Trading Insight Ahead Of The BoE Meeting Next Week

 | Oct 20, 2022 04:55PM ET

After much anticipation, Liz Truss leaves Downing Street after 44 days on the job, and the process of finding a new PM kicks in – 100 Tory MP nominations are needed (out of a possible 357) , and that means we should see 2 or 3 candidate in the running early next week – Rishi Sunak is the clear front-runner but Boris Johnson is making a play and the flow of betting capital follows Boris.

We should learn more of the riders by early next week, for the announcement to be made on Friday – GBP/USD has had somewhat of a whippy ride, with buyers into 1.1336 before US Treasuries started finding sellers and yields marched higher, resulting in the USD reversing hard.

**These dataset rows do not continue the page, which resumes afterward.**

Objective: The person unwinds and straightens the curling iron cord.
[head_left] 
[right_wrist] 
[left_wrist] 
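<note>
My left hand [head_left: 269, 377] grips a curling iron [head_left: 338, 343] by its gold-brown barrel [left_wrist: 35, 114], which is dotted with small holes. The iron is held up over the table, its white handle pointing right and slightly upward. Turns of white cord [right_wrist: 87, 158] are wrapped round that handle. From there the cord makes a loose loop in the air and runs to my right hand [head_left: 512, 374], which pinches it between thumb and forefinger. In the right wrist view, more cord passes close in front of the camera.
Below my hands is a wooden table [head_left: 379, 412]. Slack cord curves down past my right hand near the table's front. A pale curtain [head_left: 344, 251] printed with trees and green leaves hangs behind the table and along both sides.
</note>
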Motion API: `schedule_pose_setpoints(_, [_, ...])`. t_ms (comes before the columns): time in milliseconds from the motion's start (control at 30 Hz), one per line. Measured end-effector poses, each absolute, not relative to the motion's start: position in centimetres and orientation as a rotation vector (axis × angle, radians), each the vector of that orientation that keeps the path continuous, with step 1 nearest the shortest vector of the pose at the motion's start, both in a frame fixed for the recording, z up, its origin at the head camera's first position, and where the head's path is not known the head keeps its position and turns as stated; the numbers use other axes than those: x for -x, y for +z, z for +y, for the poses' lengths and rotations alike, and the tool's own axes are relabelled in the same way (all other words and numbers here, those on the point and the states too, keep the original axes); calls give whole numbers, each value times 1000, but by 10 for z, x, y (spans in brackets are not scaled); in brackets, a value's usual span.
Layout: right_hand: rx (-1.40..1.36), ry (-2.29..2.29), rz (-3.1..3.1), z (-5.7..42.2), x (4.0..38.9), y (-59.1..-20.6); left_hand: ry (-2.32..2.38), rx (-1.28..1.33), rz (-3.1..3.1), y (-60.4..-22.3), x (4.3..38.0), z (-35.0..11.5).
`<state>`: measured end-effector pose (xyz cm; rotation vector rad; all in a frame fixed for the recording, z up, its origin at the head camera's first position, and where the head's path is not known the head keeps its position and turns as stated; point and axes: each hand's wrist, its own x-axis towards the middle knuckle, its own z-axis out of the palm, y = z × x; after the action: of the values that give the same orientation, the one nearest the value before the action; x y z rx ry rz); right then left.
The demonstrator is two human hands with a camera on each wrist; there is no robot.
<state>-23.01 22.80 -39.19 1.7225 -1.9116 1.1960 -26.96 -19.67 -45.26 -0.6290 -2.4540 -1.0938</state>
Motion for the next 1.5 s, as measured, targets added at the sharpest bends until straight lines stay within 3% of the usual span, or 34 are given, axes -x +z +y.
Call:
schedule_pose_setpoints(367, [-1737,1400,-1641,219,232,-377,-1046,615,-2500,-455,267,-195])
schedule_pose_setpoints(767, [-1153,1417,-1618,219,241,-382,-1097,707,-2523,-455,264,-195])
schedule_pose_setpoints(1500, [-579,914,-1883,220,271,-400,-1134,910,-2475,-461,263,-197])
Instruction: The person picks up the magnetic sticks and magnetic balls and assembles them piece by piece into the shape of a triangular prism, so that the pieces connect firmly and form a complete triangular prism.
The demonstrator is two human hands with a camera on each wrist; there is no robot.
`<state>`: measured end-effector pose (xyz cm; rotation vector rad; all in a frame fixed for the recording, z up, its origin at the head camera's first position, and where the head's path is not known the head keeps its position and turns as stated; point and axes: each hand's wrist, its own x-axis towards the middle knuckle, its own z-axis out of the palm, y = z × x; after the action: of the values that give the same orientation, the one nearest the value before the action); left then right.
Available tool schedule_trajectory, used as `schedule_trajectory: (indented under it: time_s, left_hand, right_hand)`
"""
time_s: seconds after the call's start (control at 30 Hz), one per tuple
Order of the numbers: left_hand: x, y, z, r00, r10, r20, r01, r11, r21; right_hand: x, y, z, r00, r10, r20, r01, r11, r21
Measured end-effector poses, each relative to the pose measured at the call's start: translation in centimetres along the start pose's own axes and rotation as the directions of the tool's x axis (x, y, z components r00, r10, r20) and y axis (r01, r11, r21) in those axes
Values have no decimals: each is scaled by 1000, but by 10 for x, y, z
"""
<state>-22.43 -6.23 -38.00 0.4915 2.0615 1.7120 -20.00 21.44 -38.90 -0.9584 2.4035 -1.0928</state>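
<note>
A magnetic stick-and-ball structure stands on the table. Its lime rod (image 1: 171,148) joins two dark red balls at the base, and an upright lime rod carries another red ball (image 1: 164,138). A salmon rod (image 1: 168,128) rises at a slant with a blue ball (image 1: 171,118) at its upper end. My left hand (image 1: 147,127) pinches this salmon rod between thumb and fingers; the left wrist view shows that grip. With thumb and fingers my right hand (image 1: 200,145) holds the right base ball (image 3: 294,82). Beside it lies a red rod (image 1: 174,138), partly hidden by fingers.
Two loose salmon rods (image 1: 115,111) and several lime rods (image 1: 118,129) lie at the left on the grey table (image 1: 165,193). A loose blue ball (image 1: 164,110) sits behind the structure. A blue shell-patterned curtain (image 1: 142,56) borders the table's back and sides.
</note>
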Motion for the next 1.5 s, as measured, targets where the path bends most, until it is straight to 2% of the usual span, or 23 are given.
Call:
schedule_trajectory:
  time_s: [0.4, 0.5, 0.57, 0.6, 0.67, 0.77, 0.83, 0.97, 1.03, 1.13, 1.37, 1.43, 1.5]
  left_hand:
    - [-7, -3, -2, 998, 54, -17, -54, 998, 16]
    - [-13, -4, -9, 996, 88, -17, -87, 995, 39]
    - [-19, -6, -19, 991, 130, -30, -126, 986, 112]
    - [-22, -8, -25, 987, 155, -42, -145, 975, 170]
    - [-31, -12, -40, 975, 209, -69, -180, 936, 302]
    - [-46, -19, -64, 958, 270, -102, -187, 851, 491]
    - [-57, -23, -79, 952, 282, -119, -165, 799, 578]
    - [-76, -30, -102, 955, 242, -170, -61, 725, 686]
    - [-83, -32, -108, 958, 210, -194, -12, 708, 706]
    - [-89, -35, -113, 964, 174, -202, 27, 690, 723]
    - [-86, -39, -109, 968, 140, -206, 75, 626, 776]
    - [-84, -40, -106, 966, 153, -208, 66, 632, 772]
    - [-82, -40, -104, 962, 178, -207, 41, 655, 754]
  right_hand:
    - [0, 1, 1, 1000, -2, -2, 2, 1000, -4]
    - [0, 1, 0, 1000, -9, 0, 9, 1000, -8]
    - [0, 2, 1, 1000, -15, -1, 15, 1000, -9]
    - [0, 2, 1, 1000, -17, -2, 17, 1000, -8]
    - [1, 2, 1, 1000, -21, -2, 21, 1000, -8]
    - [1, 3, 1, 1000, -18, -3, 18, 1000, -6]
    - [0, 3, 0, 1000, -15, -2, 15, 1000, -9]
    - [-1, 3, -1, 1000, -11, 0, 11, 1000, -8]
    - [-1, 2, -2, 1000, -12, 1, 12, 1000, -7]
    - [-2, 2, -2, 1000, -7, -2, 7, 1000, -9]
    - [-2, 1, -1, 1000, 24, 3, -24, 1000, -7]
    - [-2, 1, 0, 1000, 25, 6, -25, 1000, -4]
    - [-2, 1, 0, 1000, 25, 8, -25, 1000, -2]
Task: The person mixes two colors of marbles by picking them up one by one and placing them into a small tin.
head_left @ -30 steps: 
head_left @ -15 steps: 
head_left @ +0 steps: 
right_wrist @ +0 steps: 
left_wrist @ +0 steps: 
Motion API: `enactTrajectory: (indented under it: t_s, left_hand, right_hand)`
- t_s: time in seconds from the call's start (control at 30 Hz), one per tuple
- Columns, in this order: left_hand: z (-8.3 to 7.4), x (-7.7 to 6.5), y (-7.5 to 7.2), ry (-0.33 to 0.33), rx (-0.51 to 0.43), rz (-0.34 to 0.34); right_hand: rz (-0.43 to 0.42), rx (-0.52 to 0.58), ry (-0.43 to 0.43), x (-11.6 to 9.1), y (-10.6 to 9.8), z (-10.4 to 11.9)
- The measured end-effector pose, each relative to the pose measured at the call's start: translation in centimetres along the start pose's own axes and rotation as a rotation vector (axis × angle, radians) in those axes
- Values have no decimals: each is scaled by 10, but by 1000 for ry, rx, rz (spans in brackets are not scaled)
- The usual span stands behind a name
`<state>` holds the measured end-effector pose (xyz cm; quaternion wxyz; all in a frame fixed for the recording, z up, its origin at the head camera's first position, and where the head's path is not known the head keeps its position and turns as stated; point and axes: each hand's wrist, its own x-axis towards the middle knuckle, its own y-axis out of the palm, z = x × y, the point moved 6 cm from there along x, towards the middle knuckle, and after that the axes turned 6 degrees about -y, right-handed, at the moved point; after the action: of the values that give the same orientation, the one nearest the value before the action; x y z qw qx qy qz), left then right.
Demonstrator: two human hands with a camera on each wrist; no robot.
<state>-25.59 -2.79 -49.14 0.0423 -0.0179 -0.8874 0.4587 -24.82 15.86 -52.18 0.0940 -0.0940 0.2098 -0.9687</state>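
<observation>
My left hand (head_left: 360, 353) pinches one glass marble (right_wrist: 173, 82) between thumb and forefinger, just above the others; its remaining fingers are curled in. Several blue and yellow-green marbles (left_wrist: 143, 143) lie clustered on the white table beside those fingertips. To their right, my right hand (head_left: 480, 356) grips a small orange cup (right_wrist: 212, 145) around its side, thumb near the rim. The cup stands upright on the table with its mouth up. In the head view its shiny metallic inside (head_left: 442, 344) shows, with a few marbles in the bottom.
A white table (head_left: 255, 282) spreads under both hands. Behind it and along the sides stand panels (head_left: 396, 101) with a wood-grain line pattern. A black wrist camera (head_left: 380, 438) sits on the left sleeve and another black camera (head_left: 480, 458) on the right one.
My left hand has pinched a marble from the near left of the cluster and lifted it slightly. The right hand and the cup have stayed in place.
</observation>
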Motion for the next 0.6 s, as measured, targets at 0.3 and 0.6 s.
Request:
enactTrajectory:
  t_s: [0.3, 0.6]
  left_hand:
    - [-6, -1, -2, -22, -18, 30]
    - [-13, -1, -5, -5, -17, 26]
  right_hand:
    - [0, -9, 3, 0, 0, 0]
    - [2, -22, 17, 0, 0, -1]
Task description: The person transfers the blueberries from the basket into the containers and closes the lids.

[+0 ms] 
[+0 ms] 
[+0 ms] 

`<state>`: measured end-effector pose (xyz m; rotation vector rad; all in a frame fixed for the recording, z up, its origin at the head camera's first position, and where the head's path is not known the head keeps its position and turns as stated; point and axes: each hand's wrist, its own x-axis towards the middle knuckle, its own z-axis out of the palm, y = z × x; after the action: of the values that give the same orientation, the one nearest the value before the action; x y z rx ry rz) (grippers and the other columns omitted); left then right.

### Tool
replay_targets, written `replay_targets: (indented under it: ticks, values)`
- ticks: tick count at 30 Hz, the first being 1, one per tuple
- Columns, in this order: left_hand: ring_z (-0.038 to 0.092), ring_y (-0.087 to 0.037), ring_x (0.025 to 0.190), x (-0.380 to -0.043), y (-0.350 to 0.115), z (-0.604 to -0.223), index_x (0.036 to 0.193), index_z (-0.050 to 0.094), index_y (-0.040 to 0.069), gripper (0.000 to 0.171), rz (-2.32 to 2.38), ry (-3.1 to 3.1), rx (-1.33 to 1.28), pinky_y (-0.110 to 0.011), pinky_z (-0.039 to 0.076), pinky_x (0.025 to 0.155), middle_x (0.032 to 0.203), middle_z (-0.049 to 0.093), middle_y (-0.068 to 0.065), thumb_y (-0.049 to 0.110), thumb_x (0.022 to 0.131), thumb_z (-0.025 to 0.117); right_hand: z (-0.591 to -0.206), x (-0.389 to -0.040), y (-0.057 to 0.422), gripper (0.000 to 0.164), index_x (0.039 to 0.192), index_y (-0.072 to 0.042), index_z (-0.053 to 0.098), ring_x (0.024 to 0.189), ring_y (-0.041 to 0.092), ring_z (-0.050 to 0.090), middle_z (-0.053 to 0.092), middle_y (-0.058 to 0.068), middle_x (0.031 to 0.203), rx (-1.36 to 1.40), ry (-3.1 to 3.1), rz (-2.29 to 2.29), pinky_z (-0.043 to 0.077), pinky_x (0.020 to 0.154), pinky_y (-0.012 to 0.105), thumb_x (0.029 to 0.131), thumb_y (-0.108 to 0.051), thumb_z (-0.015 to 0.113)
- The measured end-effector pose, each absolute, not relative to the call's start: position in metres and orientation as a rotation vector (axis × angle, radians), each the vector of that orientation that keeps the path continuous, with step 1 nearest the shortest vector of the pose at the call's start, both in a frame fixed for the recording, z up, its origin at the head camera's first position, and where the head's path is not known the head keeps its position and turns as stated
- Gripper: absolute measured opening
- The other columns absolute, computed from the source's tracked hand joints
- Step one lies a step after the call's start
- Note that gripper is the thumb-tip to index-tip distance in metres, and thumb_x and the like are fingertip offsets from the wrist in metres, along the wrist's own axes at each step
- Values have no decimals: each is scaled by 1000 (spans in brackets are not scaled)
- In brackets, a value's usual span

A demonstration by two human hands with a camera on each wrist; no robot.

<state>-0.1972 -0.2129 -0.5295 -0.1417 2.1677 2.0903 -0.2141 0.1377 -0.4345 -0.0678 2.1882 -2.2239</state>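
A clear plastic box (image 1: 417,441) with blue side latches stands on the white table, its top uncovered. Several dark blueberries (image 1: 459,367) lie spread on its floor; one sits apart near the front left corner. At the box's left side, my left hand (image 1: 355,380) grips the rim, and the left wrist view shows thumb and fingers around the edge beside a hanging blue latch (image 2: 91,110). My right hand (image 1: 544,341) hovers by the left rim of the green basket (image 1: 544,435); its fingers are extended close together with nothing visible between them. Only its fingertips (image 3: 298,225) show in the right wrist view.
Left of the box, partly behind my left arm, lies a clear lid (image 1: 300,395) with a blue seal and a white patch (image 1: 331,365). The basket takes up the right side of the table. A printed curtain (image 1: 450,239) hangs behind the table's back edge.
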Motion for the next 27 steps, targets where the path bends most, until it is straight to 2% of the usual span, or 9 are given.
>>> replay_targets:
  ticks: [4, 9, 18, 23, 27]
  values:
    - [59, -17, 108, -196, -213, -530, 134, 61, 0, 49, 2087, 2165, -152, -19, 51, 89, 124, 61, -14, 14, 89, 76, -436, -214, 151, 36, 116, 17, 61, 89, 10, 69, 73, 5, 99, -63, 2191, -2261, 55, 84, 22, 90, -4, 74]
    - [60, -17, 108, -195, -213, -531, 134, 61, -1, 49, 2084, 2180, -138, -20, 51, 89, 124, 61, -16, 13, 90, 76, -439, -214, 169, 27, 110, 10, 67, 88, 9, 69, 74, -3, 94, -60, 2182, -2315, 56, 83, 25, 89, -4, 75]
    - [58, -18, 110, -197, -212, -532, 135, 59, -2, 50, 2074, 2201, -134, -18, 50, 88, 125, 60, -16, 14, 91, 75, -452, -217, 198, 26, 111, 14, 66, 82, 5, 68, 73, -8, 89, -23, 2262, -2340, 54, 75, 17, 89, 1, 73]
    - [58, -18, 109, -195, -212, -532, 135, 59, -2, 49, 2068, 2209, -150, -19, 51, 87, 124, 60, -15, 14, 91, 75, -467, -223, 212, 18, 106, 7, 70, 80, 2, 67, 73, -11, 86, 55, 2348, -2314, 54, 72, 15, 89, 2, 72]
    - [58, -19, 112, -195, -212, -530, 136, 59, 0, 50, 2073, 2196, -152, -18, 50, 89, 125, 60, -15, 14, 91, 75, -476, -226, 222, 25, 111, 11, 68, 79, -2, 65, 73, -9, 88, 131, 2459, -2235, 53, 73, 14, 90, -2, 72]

GBP volatility should be contained given the budget is still to be released on Oct. 31. That said, the counterargument to that is we see volatility arise from the uncertainty stemming from the BoE meeting on Nov 3 – 91bp of hikes are priced in by the market, and while the consensus has been for a 100bp hike, there is a growing belief that it could be 75bp – one to consider next week.

EUR/GBP is good to put on the radar as a cleaner expression of the GBP (it removes USD risk) and a tactical view of next week’s ECB meeting – the set-up needs work with two clear days of indecision in the price action– as a momentum trade the daily needs a push through 0.8733 and we could be looking at 0.8900 - traders tend to shy away from this cross as price action is more of a grind than the big intraday ranges you get in the USD pairs.

It is the US bond show that drives broad markets, and while liquidity is an issue, talk is there are just no buyers – We also see ‘terminal’ rate pricing for the fed funds rate is now above 5%, and United States 5-Yearr Treasuries (now 4.45%) are eyeing a move into 4.5%.

US real rates creep higher, which is worryingly for risk, and we see 5yr real rates at 1.91% and the top of the range of 2%. As mentioned before, terminal fed funds pricing and US real rates are where the USD is most focused and if that moves higher, then so does the buck, and that weighs on risky assets like equity.